To be filled in after discussion!

References

[1] A. Gorla, I. Tavecchia, F. Gross, and A. Zeller, “Checking app behavior against app descriptions,” in Proceedings of the 36th international conference on software engineering, 2014, pp. 1025–1035.

[2] M. Linares-Vásquez, G. Bavota, C. Bernal-Cárdenas, M. Di Penta, R. Oliveto, and D. Poshyvanyk, “API change and fault proneness: A threat to the success of Android apps,” in Proceedings of the 2013 9th joint meeting on foundations of software engineering, 2013, pp. 477–487.

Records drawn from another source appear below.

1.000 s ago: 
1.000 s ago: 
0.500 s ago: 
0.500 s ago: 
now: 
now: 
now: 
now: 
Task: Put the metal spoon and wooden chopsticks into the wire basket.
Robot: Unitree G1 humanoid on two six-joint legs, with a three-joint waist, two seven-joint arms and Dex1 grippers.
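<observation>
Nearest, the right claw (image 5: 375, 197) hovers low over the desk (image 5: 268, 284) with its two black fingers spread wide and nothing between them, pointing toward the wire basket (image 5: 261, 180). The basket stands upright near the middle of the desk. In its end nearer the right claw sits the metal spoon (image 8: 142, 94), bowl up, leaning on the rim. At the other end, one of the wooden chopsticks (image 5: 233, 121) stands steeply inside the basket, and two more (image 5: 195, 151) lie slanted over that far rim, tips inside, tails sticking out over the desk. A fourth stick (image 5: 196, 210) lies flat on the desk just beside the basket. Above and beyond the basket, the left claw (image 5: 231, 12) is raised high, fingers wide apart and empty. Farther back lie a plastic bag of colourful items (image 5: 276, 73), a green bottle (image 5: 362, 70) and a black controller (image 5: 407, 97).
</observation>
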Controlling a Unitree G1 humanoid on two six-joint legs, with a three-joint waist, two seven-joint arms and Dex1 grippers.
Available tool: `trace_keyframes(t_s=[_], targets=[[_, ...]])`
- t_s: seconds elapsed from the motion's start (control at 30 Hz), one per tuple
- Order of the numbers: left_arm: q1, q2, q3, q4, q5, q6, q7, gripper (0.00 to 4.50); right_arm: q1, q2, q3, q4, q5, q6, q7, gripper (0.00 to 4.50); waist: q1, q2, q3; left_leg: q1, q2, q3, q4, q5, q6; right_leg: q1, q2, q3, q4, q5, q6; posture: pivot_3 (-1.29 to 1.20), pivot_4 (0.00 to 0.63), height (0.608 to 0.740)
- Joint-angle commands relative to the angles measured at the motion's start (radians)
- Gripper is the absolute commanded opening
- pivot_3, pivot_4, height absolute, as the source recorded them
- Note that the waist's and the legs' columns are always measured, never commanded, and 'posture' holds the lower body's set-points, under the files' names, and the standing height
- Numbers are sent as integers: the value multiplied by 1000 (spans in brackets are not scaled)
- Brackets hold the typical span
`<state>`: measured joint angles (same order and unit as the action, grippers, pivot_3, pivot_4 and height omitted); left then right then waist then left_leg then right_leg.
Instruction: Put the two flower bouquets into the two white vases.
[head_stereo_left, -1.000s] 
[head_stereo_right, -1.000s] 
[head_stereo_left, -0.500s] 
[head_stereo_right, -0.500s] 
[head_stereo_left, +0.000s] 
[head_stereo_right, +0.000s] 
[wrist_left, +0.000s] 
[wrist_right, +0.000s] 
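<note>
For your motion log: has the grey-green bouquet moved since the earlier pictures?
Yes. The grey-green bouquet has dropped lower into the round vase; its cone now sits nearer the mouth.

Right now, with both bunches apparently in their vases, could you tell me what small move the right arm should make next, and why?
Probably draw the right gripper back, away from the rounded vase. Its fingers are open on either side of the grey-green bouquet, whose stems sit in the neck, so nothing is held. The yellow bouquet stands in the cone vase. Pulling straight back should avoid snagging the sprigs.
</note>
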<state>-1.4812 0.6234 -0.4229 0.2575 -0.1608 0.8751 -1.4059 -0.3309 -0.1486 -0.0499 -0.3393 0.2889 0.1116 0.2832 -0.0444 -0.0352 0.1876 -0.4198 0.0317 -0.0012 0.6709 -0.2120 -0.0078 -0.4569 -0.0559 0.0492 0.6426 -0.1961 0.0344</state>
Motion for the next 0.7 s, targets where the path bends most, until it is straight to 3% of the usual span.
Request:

[3] G. Bavota, M. Linares-Vásquez, C. E. Bernal-Cárdenas, M. D. Penta, R. Oliveto, and D. Poshyvanyk, “The impact of api change- and fault-proneness on the user ratings of android apps,” IEEE Transactions on Software Engineering, vol. 41, no. 4, pp. 384–407, April 2015.

[4] N. Chen, J. Lin, S. C. H. Hoi, X. Xiao, and B. Zhang, “AR-miner: Mining informative reviews for developers from mobile app marketplace,” in Proceedings of the 36th international conference on software engineering, 2014, pp. 767–778.

[5] S. Panichella, A. D. Sorbo, E. Guzman, C. A. Visaggio, G. Canfora, and H. C. Gall, “How can i improve my app? Classifying user reviews for software maintenance and evolution,” in 2015 ieee international conference on software maintenance and evolution (icsme), 2015, pp. 281–290.

[6] W. Martin, F. Sarro, Y. Jia, Y. Zhang, and M. Harman, “A survey of app store analysis for software engineering,” IEEE Transactions on Software Engineering, vol. 43, no. 9, pp. 817–847, Sept 2017.